Con el peso ocurre algo parecido.
El gobierno puede influir sobre la economía, pero el precio del dólar es resultado de miles de operaciones realizadas diariamente por bancos, empresas, inversionistas, exportadores, importadores y consumidores de todo el mundo.
¿Por qué está fuerte el peso?
Hay varios factores detrás de la cotización actual.
Uno de los principales es el diferencial de tasas de interés entre México y Estados Unidos, que hace relativamente atractivos los instrumentos financieros mexicanos. Esto favorece el llamado carry trade: inversionistas que convierten dólares en pesos para obtener mayores rendimientos.
También influye la debilidad relativa del dólar frente a otras monedas, además de los importantes flujos de divisas que recibe México por exportaciones, turismo, inversión extranjera y remesas.
Es decir, hay factores internos y externos, financieros y comerciales, que están empujando al peso.
Atribuir el resultado exclusivamente a las decisiones de un gobierno sería como atribuir la victoria del corredor únicamente a los tenis.
¿Quién gana con un dólar barato?
El consumidor mexicano tiene una ventaja evidente.
Si una computadora cuesta 1,000 dólares, cuando el dólar estaba en $20 representaba $20,000 pesos. A $17.08, cuesta aproximadamente $17,080 pesos.
También se benefician quienes compran dólares, viajan al extranjero, pagan productos o servicios en esa moneda o tienen deudas denominadas en dólares.
Pero existe otra cara.
Para un exportador mexicano que recibe 1,000 dólares, esos ingresos representaban $20,000 pesos cuando el dólar estaba en $20. Hoy representan solamente $17,080 pesos.
Por eso, el peso fuerte beneficia al comprador de dólares, pero puede perjudicar a quien genera sus ingresos en dólares.
Lo mismo ocurre con las remesas. Una familia que recibe 500 dólares obtenía $10,000 pesos cuando el dólar estaba en $20; ahora recibe alrededor de $8,540 pesos.
El problema de confundir un peso fuerte con una economía fuerte
Un tipo de cambio favorable puede ayudar a contener la inflación y abaratar importaciones. Pero también puede restar competitividad a las exportaciones mexicanas y reducir el valor en pesos de las remesas.
Y, sobre todo, no demuestra por sí mismo que México esté creciendo con mayor productividad, inversión y competitividad.
Una economía verdaderamente sólida debería acompañar un peso estable con crecimiento sostenido, inversión, productividad, empleos formales, seguridad jurídica y finanzas públicas saludables.

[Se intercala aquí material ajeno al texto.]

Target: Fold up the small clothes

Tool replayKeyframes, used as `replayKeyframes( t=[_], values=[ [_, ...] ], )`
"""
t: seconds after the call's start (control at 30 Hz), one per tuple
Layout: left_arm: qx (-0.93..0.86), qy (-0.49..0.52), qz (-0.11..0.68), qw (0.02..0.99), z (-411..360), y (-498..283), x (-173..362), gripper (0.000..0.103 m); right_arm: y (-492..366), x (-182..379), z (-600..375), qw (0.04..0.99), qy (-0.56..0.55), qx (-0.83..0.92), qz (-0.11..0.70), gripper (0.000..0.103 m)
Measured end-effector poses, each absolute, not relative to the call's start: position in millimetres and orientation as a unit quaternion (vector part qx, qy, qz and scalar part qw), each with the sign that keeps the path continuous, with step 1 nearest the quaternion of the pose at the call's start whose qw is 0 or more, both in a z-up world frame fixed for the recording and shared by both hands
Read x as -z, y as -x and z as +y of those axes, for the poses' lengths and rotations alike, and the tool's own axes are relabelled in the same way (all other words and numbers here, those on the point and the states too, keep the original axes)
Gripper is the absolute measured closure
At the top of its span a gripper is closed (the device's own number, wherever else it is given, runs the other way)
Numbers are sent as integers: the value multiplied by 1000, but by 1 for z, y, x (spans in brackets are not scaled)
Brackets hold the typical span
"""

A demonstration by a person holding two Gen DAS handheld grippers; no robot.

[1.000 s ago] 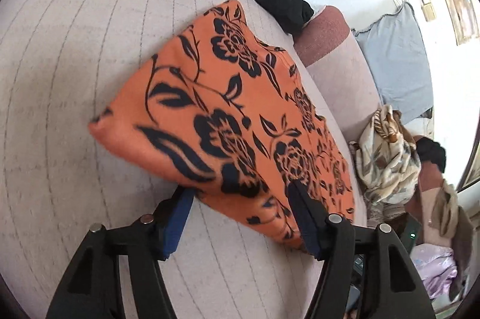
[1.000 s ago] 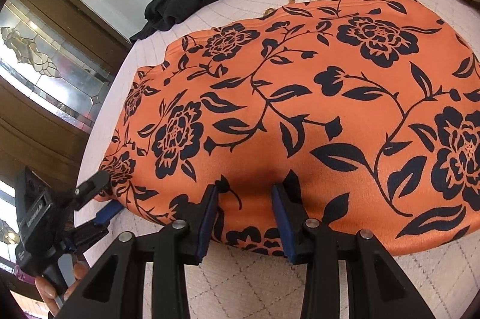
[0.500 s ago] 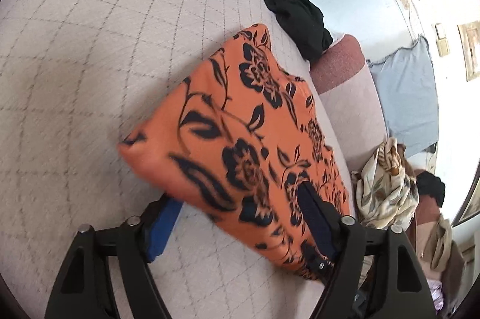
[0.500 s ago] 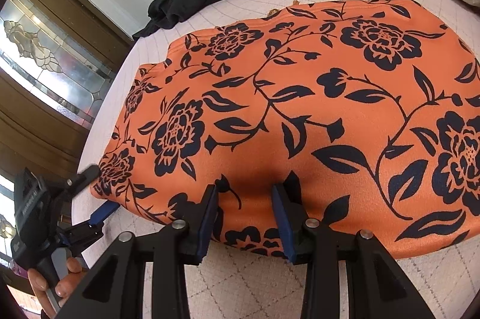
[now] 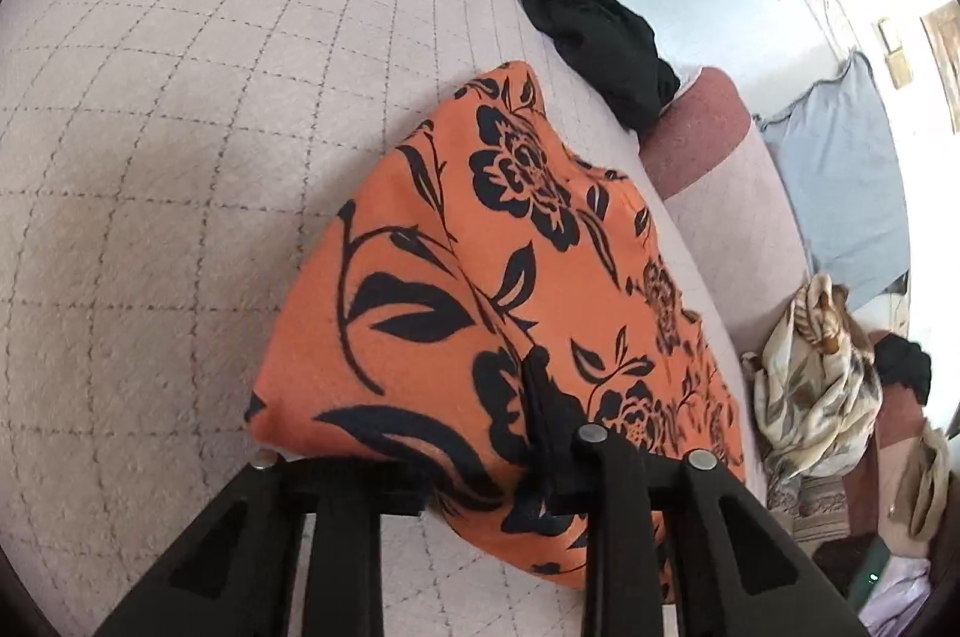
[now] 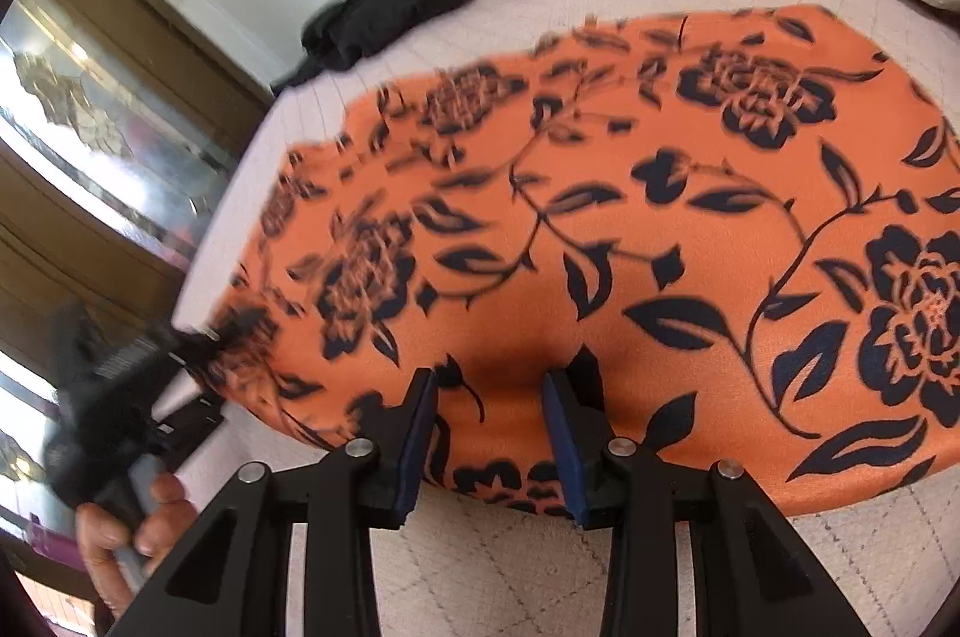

Por eso la pregunta importante no es solamente:
¿Por qué el dólar está en $17.08?
Sino:
¿Cuánto de esa fortaleza corresponde a una economía mexicana más productiva y cuánto responde a condiciones financieras internacionales que podrían cambiar?
Porque si mañana cambian las tasas de interés, aumenta la percepción de riesgo sobre México o el dólar recupera fuerza, el mecanismo puede funcionar en sentido contrario: los inversionistas venden pesos, compran dólares y el tipo de cambio puede subir rápidamente.
El gobierno puede influir, pero no controlar el dólar
Un gobierno responsable sí puede crear condiciones para una moneda estable: disciplina fiscal, seguridad jurídica, certidumbre para la inversión, productividad e instituciones confiables.
Pero influir no significa controlar.
Ningún presidente puede decretar que el dólar valga $17, como tampoco puede garantizar que mañana no valga $18, $19 o $20.
Por eso, presentar el dólar barato como una prueba directa del éxito de una administración es una simplificación.
El peso puede estar fuerte y la economía mexicana seguir teniendo importantes problemas estructurales.
La verdadera fortaleza de México no debería medirse solamente por cuántos pesos cuesta un dólar, sino por cuánto produce el país, cuánto invierte, cuánto crece y qué tan competitiva y confiable es su economía.
Porque, al final, tener buenos tenis puede ayudar a ganar una carrera; pero no sustituye el entrenamiento, la capacidad del corredor ni las condiciones de la pista.